A dilute-and-shoot liquid chromatography-tandem mass spectrometry method for urinary 18-hydroxycortisol quantification and its application in establishing reference intervals.

BACKGROUND

Eighteen-hydroxycortisol (18-OHF) is a potential biomarker for differential diagnosis of the two major primary aldosteronism subtypes, aldosterone-producing adenoma, and idiopathic hyperaldosteronism.

METHODS

Urine samples were processed, and the 18-OHF in urine samples were successfully quantified by in-house established dilute-and-shoot liquid chromatography-tandem mass spectrometry (LC-MS/MS) method. Separation was accomplished on a Sigma Ascentis Express C18 column with a gradient mixture of phase (A) 0.2% formic acid in water and phase (B) 0.2% formic acid in methanol at a flow rate of 0.4 ml/min. Mass spectrometric detection was performed in positive electrospray ionization mode via a mass spectrometer.

RESULTS

The linearity of urinary 18-OHF ranged from 4.28 to 8.77 × 10  nmol/L, with a lower limit of quantification at 4.28 nmol/L. The intra- and inter-precision were both below 3%. The range of analytical recovery was 97.8%-109.2%. The validated dilute-and-shoot LC-MS/MS method was compared with the SPE LC-MS/MS method modified from the one reported in 2013. The results by Passing-Bablok regression analysis and Bland-Altman plotting demonstrated a good agreement between the two methods. The presented method was then applied to establish sex-specific reference intervals from 62 males and 62 females, respectively.

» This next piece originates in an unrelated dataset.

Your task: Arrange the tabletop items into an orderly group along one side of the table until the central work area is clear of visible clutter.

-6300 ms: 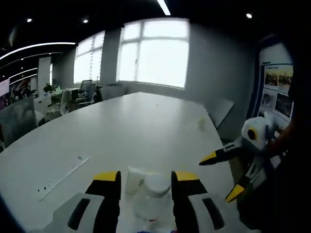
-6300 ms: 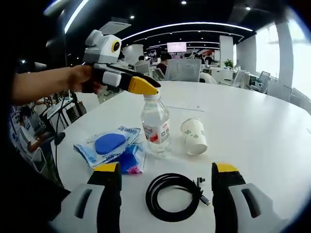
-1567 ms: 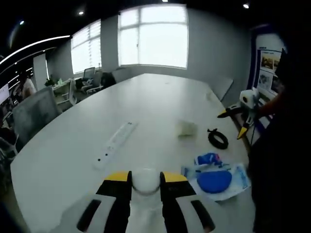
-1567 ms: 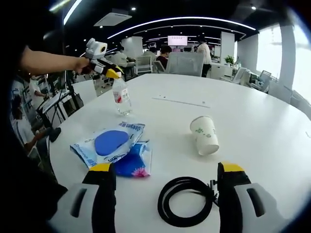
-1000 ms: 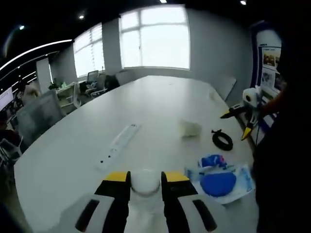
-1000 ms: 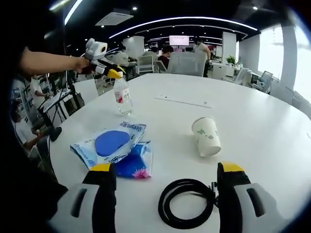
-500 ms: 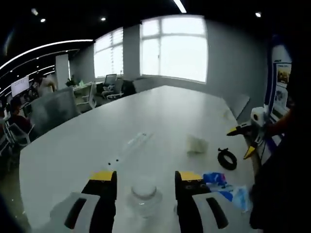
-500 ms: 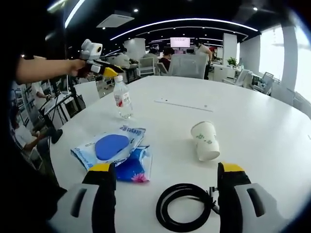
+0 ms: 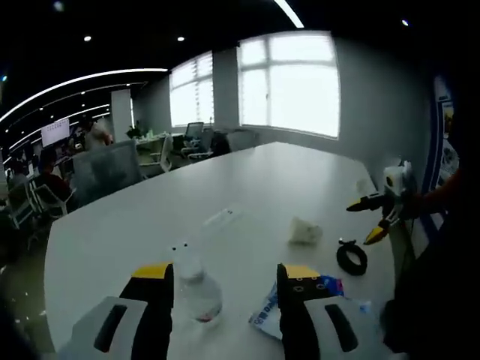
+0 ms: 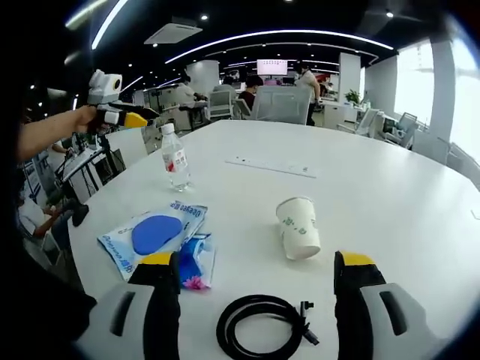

The calculated 2.5%-97.5% reference intervals for 24-h urinary 18-OHF were 113-703 nmol/day for males and 71.2-450 nmol/day for females.

CONCLUSION

The presented dilute-and-shoot LC-MS/MS method for 18-OHF quantification showed a good performance in the clinical application. Furthermore, the sex-specific reference intervals for 24-h urinary 18-OHF were first established and quite important for its application in primary aldosteronism subtyping.